自分に起こったことが受け容れられず、「そんなはずはない」と否認します。

打ち込んできた仕事を急に引き継ぐように言われ、表面上は「わかりました」と言ったとしても、気持ちの面ではすぐに「はい、そうですか」と割り切ることはなかなかできません。

「なぜ?」
「どうして?」
「何かの間違いでは?」

これらの言葉が浮かんできたりします。

この段階は、感情にとってクッションのような役割を持っていて、いきなり事実を受け容れるにはショックが大きすぎるため、否認することで私たちを守ってくれていると言えます。

第2段階:【喪失の認識と怒り】…「なんでこんなことに!」

少しずつ「失くした」と認めざるをえなくなり、他者や社会に怒りの感情が出てくる段階。

打ち込んできた仕事を手放さなければならない状況に対して、

「なんで自分がこんな目にあわなければいけないんだ」

と、会社や上司に腹が立ってきます。

怒りから八つ当たりしてしまうこともありますが、周囲との関係が悪くなるため、他の方法をとれるようにしたいところです。

ちなみに、「怒り」が出てきたというのは、少しずつ「失った」ことを受け容れ始めたことの表れでもあります。

第3段階:【取引】…「そこをなんとか…!」

失ったものを取り戻すために、「もし、〇〇だとしたら…」と、あれこれ考える段階。

「これまで以上に一生懸命やります。だから元の仕事に戻してください!」
「言うことをもっと聞くので、後輩に引き継ぐのは待ってもらえませんか?」

など、失ったものを取り戻そうとして、頭の中でグルグルと考え続けたり、実際に周囲へ訴えかける場合もあります。

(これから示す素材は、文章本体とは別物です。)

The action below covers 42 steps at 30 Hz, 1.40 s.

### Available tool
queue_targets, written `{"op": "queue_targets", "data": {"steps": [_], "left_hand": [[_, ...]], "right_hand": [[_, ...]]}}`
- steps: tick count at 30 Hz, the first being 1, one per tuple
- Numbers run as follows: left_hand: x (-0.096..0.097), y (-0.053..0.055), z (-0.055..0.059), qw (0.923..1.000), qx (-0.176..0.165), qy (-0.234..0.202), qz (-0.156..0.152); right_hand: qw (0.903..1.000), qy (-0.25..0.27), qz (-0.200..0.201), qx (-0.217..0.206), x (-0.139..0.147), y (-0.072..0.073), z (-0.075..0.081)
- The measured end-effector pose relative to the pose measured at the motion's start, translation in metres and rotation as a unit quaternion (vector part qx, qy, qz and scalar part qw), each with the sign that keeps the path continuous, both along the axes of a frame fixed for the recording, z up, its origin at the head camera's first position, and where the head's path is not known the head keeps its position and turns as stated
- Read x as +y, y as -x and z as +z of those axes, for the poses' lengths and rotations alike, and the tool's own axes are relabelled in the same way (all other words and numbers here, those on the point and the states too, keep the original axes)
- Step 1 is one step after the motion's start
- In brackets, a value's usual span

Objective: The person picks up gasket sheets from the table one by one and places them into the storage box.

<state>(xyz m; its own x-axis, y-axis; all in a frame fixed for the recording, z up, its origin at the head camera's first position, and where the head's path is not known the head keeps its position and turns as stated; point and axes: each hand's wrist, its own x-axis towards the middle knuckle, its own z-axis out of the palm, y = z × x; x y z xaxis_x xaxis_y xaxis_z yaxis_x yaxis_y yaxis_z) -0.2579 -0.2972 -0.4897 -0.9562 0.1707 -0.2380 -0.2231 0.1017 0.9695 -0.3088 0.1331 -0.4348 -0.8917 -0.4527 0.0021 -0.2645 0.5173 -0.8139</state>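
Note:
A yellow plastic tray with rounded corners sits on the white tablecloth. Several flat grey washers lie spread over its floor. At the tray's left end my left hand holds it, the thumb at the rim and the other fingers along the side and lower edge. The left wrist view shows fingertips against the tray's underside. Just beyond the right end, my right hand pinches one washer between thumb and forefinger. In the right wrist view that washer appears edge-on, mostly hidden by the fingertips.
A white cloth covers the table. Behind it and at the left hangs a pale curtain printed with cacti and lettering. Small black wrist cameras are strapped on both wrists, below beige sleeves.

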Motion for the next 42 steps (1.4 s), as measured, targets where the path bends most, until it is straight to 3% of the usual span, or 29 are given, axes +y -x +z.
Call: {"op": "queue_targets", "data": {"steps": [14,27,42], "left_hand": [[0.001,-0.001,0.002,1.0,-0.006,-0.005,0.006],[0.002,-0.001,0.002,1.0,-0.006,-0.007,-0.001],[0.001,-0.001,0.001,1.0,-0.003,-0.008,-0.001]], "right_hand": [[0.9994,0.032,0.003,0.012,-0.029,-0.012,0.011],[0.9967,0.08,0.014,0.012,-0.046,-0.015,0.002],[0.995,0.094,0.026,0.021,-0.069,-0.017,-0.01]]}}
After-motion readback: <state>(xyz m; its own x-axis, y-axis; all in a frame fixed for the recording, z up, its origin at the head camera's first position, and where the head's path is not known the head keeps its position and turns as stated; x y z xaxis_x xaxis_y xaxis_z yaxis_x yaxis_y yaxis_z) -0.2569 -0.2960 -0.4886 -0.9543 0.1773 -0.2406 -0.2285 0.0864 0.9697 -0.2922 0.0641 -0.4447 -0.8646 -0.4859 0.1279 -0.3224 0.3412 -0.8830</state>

第4段階:【悲しみと引きこもり】…「やる気がしない…」

「なんとか取返せないか?」と、もがいて、取引の段階を過ぎると、

「いくらがんばっても、失ったものは戻ってこないんだ…」

と、失ったことと向き合う段階に入り、深い悲しみが訪れ、落ち込みます。

打ち込んできた仕事を最後までやり遂げられない、ということが少しずつ分かってきて、

「これまで一生懸命打ち込んできたのは何だったんだろう?」

と、意味を感じにくくなります。

結果、人付き合いする気力もなくなり、孤立しやすくなったりします。

第5段階:【受容】…「悲しいけれど、そろそろ次へ…」

1~4までのプロセスを行ったり来たりしながら、最後は失ったことを受け容れることができるようになります。

「やりたかった仕事にはもう戻れない」という事実を受け容れ、少しずつ次の仕事への気力が出てきます。